Je suis ici depuis hier matin. J’avais dessein d’attendre Corbinelli au passage, et de le prendre au bout de l’avenue, pour causer avec lui jusqu’à demain. Nous avons pris toutes les précautions, nous avons envoyé à Claie, et il se trouve qu’il avait passé une demi-heure auparavant. Je vais demain le voir à Paris, et je vous manderai des nouvelles de son voyage ; car je n’achèverai cette lettre que mercredi. Ah ! ma très-chère, que je vous souhaiterais des nuits comme on les a ici ! quel air doux et gracieux ! quelle fraîcheur ! quelle tranquillité ! quel silence ! Je voudrais pouvoir vous envoyer de tout cela, et que votre bise fût confondue. Vous me dites que je suis en peine de votre maigreur : je vous l’avoue ; c’est qu’elle parle et dit votre mauvaise santé. Votre tempérament, c’est d’être grasse ; si ce n’est, comme vous dites, que Dieu vous punisse d’avoir voulu détruire une si belle santé et une machine si bien composée : c’est une si grande rage que de pareils attentats, que Dieu est juste quand il les punit ; mais ceux qui en sont affli gés ont, ce me semble, beaucoup de raison de l’être. Vous voulez me persuader la dureté de votre cœur, pour me rassurer sur la perte de votre petit ; je ne sais, mon enfant, où vous prenez cette dureté ; je ne la trouve que pour vous : mais pour moi, et pour tout ce que vous devez aimer, vous n’êtes que trop sensible ; c’est votre plus grand mal, vous en êtes dévorée et consumée. Eh ! ma chère, prenez sur nous, et donnez-le au soin de votre personne ; comptezvous pour quelque chose, et nous vous serons obligés de toutes les marques d’amitié que vous nous donnerez par ce côté-là ; vous ne sauriez rien faire pour moi qui me touche le cœur plus sensiblement. Je suis étonnée que le petit marquis et sa sœur n’aient point été fâchés du petit frère : cherchons un peu où ils auraient pris ce cœur tranquille ; ce n’est pas chez vous assurément.

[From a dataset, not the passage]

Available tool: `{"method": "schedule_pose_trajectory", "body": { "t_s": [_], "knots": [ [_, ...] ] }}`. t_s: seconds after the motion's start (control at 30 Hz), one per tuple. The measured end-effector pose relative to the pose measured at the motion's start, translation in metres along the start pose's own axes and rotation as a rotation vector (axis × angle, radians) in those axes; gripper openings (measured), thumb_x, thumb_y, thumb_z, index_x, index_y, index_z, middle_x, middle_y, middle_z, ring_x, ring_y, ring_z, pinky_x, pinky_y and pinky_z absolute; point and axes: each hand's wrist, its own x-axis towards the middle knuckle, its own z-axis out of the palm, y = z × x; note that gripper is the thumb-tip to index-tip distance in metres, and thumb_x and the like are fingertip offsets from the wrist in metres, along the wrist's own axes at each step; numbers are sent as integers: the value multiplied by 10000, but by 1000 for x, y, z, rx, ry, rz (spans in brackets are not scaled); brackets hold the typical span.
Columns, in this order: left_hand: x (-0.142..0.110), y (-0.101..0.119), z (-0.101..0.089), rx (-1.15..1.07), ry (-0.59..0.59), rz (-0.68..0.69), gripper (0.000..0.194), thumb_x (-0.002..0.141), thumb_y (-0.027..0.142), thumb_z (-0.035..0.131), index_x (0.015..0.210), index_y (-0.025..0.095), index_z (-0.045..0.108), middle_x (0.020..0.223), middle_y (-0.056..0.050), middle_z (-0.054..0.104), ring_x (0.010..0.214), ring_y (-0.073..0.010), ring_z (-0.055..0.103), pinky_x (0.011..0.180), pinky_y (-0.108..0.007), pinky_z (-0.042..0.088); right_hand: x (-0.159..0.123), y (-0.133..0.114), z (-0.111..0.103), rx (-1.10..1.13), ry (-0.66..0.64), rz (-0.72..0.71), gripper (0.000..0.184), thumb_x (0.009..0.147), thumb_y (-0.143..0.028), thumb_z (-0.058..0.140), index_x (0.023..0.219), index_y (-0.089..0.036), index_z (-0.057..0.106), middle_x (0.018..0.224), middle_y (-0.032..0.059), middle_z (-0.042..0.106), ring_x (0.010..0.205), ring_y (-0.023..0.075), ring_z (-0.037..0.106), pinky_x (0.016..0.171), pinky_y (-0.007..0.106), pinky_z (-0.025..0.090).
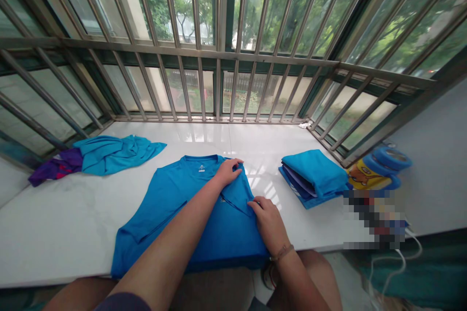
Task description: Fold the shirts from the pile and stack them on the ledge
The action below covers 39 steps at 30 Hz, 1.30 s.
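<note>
A blue T-shirt (166, 194) lies spread on the white ledge (73, 233), its collar away from me and its lower part at the front edge. A small pale print shows below the neckline. Reaching across the shirt, my left hand (229, 172) has its fingers closed at the shoulder on the right side. Lower down on that side, my right hand (270, 221), with a bracelet at the wrist, pinches the sleeve's edge between thumb and fingers. The sleeve on that side is folded inward over the chest.
Folded blue clothes (314, 172) are stacked at the right, beside a blue and yellow bottle (375, 170). Crumpled turquoise and purple clothing (113, 154) lies at the left. Metal window bars (219, 87) bound the ledge. A white cable (401, 262) hangs at the right.
</note>
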Motion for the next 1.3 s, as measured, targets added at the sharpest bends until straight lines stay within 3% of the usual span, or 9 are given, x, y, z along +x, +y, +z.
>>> {"method": "schedule_pose_trajectory", "body": {
  "t_s": [0.17,0.4,0.5,0.63,0.73,0.83,1.0,1.1,1.3],
  "knots": [
    [2,-3,2,105,16,4,297,956,135,590,1121,192,830,1152,-117,775,1127,-265,710,1083,-431,551,1,3,-10,-84,-106,136,405,1020,-87,555,1308,-299,745,1300,88,713,1104,259,658,914,358,505],
    [-10,9,3,245,11,58,341,992,264,627,1306,206,747,1468,-137,662,1360,-313,604,1243,-519,433,16,-10,-37,-129,-212,149,392,1022,-138,561,1339,-294,731,1341,98,704,1153,275,641,913,357,485],
    [-20,-2,-26,324,53,8,364,1054,276,518,1366,221,699,1510,-118,647,1405,-279,580,1257,-470,419,40,-11,-48,-106,-171,120,375,1022,-154,558,1340,-267,722,1330,104,702,1165,270,631,952,352,476],
    [-39,-45,-101,423,139,-189,384,1040,196,443,1334,165,688,1342,-159,723,1273,-280,660,1169,-429,491,93,-7,-50,-95,-118,101,357,1064,-193,495,1348,-220,711,1306,115,706,1153,259,631,994,343,471],
    [-58,-83,-159,488,157,-349,375,1005,236,508,1304,123,705,1314,-208,728,1266,-347,669,1136,-484,506,140,-12,-38,-90,-152,79,373,1079,-218,477,1386,-201,689,1342,130,691,1197,265,618,1030,345,467],
    [-72,-110,-195,514,96,-415,404,939,327,662,1291,140,730,1327,-197,739,1289,-360,671,1150,-463,497,186,-28,-16,-76,-230,42,382,1095,-253,461,1409,-207,673,1373,135,683,1259,269,596,1065,346,458],
    [-74,-126,-207,489,-14,-381,483,832,383,817,1273,194,761,1312,-140,756,1247,-306,699,1121,-371,514,240,-58,23,-86,-308,67,478,1058,-309,559,1521,-194,577,1491,170,615,1310,301,572,1046,382,483],
    [-70,-124,-204,473,-32,-353,377,822,364,823,1172,228,792,1220,-104,769,1163,-280,716,1056,-357,541,255,-65,34,-102,-365,87,377,1031,-262,583,1387,-192,685,1395,177,667,1245,311,614,995,391,500],
    [-83,-92,-215,436,-11,-270,170,929,316,681,1052,227,756,1112,-84,772,1094,-270,702,981,-370,548,241,-59,2,-84,-308,-12,349,1094,-230,476,1374,-214,684,1363,138,669,1236,257,617,1009,336,465]
  ]
}}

Vous voyez bien que la longueur de cette lettre vient proprement de ce que j’abuse de la permission de causer à Livry, où je suis seule, et sans aucune affaire. Je devrais bien faire un compliment à M. de Grignan sur la mort de ce petit ; mais quand on songé que c’est un ange devant Dieu, le mot de douleur et d’affliction ne se peut prononcer : il faut que des chrétiens se réjouissent, s’ils ont le moindre principe de la religion qu’ils professent.


  1. L’enfant né en février 1676, à huit mois.